De ziekte van Crohn, galstenen, coeliakie en andere ziekten van het spijsverteringsstelsel kunnen malabsorptie van galzuur veroorzaken. Het kan ook het delicate evenwicht van het darmmicrobioom in de dikke darm verstoren. Ontdek in dit artikel de symptomen van galzuurmalabsorptie, hoe het wordt gediagnosticeerd en hoe het wordt behandeld.
☝️DISCLAIMER ☝Dit artikel is alleen voor informatieve doeleinden. Het is niet bedoeld als of vervanging voor professioneel medisch advies, diagnose of behandeling.
Gal is essentieel voor de vertering van vetten. Het wordt gemaakt door de lever en opgeslagen in de galblaas, waar het tijdens de spijsvertering in de dunne darm wordt afgegeven.
Galzuren worden gemaakt van cholesterol en zijn van vitaal belang voor de opname en het transport van vetten, voedingsstoffen en vitamines. Primaire galzuren, zoals cholzuur en chenodeoxycholzuur, nemen deel aan een aantal kritische processen:
Galzuren zijn wasmiddelmoleculen die twee functies vervullen. Het ene uiteinde van het molecuul houdt van water, terwijl het andere van vet, vet of vuil houdt, waardoor ze perfect zijn voor het emulgeren van voedingsvetten. Geëmulgeerde vetten hebben een groter oppervlak, waardoor spijsverteringsenzymen gemakkelijker kunnen worden afgebroken.
Ongeveer 95% van de galzuren wordt opnieuw geabsorbeerd in het ileum, het laatste deel van de dunne darm, en wordt terug in de lever hersteld.

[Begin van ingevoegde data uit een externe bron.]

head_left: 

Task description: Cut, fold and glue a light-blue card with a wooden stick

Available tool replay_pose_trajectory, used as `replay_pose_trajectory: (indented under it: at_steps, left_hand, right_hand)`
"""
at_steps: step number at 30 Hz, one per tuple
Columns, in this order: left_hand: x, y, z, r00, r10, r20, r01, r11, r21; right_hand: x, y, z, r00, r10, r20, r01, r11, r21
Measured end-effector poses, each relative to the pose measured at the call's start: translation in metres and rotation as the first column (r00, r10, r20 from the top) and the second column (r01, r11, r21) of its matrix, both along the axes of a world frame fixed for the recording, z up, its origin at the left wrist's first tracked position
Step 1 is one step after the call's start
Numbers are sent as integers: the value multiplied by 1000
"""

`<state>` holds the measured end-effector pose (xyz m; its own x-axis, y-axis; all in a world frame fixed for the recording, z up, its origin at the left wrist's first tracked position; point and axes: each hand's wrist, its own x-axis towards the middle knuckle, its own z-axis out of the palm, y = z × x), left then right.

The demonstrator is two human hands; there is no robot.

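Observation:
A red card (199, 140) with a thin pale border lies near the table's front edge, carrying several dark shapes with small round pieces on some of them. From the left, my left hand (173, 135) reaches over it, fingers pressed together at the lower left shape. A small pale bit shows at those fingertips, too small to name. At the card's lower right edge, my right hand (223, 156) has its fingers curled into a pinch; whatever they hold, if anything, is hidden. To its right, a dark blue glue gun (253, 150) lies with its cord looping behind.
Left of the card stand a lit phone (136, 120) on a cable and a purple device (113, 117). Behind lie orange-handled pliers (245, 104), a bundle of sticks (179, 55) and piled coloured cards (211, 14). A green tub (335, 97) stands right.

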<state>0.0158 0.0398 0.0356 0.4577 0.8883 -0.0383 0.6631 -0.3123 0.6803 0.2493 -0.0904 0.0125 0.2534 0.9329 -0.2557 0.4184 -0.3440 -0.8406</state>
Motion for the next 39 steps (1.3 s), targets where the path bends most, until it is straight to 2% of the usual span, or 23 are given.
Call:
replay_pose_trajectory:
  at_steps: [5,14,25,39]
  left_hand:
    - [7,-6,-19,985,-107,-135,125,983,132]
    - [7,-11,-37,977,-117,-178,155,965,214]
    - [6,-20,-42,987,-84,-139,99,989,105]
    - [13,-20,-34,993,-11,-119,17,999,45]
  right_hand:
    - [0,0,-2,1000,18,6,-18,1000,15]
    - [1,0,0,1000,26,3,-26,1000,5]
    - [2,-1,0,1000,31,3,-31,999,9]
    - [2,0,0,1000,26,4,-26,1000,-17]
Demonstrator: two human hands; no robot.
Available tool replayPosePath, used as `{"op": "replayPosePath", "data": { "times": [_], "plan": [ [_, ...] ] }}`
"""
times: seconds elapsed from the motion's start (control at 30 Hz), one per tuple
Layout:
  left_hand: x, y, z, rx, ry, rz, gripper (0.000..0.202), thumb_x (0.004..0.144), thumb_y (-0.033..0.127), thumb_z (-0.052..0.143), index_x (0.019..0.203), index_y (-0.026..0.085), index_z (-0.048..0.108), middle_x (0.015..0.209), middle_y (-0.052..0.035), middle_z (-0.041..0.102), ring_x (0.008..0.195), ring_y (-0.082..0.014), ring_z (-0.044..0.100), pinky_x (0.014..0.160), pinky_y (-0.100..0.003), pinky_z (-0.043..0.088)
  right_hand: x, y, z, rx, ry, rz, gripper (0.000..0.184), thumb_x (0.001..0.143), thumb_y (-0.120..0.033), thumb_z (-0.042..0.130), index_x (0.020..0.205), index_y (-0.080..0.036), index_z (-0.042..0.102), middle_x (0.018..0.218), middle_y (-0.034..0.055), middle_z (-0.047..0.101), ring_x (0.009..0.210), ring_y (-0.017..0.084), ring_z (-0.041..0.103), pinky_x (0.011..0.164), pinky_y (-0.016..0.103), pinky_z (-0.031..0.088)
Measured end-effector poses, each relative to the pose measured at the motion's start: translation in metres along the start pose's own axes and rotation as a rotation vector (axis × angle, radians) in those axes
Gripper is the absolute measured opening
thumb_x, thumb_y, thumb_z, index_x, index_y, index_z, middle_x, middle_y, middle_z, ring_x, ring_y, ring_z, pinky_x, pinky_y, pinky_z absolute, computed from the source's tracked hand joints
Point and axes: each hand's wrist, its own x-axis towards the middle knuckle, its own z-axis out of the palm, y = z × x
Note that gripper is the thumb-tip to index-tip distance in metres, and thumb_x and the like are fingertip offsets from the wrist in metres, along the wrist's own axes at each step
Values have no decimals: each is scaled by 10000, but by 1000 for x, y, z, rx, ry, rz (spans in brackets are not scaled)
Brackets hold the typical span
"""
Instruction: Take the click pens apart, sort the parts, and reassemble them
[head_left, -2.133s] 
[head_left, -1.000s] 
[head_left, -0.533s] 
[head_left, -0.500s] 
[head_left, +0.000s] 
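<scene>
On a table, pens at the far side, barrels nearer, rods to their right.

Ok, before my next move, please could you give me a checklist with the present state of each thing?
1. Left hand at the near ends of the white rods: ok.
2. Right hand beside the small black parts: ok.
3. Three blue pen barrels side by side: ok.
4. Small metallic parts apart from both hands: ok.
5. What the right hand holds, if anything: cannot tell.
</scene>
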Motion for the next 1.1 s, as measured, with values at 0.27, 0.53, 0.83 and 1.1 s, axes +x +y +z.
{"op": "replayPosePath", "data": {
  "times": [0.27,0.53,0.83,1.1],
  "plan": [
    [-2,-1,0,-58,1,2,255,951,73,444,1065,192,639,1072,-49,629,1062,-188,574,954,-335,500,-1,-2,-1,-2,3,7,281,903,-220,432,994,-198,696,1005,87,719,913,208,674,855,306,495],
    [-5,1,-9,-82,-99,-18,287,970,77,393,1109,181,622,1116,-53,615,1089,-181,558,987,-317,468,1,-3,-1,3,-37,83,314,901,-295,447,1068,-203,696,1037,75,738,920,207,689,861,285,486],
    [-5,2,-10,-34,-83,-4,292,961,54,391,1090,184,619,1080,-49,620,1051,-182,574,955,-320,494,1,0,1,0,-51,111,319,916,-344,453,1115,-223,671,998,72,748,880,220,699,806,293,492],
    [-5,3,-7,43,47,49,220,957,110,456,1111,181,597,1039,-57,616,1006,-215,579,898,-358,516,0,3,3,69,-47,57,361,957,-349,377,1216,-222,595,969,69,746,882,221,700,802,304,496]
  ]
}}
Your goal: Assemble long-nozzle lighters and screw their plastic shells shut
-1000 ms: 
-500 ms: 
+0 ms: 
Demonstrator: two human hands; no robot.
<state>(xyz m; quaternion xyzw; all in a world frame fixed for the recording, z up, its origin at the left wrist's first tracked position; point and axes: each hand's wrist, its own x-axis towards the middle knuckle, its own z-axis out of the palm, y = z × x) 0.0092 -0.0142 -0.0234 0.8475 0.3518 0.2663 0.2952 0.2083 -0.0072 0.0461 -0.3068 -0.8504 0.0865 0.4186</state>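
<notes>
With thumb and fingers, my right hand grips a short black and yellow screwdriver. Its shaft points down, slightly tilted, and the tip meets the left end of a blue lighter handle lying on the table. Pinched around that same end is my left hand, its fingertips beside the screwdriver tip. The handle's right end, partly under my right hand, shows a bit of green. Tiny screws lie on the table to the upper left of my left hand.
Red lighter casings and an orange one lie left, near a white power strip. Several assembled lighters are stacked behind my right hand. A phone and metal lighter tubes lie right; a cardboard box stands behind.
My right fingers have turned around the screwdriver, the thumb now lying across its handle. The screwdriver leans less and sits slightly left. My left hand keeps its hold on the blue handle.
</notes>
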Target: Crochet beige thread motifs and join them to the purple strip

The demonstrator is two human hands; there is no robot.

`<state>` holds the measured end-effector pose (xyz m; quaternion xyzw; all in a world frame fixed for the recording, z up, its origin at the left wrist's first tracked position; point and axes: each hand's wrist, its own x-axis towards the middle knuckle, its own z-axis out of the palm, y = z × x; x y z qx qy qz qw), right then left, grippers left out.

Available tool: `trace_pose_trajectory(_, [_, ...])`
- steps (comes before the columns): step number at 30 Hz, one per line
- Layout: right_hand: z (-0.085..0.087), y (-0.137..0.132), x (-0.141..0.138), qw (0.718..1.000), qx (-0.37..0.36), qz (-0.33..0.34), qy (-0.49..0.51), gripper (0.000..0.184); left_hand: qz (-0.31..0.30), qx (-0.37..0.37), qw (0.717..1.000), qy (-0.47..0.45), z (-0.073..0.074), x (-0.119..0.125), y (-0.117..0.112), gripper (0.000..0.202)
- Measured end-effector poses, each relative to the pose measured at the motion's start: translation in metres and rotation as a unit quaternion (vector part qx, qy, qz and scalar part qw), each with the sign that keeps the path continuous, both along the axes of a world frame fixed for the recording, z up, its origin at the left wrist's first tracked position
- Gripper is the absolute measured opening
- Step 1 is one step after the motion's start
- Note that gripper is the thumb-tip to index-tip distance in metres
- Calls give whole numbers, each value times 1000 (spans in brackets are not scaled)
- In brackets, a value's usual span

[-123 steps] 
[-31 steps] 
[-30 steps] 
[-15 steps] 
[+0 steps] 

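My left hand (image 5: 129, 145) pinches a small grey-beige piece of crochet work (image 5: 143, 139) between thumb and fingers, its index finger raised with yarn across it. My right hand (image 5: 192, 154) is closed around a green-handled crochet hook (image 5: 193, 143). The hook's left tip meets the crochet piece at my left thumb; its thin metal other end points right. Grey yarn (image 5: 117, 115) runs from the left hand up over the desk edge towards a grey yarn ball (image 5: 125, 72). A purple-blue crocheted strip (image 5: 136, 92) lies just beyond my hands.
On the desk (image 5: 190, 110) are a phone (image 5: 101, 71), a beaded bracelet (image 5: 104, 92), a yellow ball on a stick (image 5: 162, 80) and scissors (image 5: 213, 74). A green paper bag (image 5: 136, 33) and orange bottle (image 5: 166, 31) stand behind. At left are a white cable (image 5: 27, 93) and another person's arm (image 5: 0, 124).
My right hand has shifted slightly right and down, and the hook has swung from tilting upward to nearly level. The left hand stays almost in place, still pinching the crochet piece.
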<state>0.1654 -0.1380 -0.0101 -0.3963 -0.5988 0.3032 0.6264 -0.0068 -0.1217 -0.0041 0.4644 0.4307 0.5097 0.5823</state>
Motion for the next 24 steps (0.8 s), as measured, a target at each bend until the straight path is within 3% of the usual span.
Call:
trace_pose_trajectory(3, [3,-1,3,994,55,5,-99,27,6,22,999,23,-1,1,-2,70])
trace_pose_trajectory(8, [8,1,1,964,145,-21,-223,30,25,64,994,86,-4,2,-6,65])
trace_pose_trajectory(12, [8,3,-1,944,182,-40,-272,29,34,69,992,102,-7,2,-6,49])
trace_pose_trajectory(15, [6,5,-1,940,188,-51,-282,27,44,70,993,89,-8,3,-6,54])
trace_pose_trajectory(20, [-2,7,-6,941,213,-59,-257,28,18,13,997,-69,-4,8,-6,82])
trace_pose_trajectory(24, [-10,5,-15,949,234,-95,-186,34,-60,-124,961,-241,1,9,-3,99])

Deze cyclus staat bekend als enterohepatische circulatie . Wanneer deze cyclus wordt verstoord, veroorzaakt dit malabsorptie van galzuur. Deze aandoening staat ook bekend als galzuurdiarree (BAD) en malabsorptie van galzouten.
Bij galzuurmalabsorptie komt er te veel galzuur in de dikke darm, waardoor de dikke darm meer water afgeeft. De toename van vocht resulteert in een snellere transittijd van afvalstoffen door de darm en chronische waterige diarree.
Er zijn drie soorten galzuurmalabsorptie en veel mogelijke oorzaken, waarvan de meeste verband houden met spijsverteringsziekten en aandoeningen.
Type 1Problemen met betrekking tot het ileum (dunne darm) waar galzuur wordt geresorbeerd, zoals chirurgische verwijdering van het ileum, de ziekte van Crohn of kankerbehandeling.Type 2Idiopathisch – geen bekende oorzaak.Type 3Veroorzaakt door andere ziekten of aandoeningen van de maag of darmen. Voorbeelden zijn verwijdering van de galblaas, chronische pancreatitis, coeliakie of bacteriële overgroei in de dunne darm (SIBO).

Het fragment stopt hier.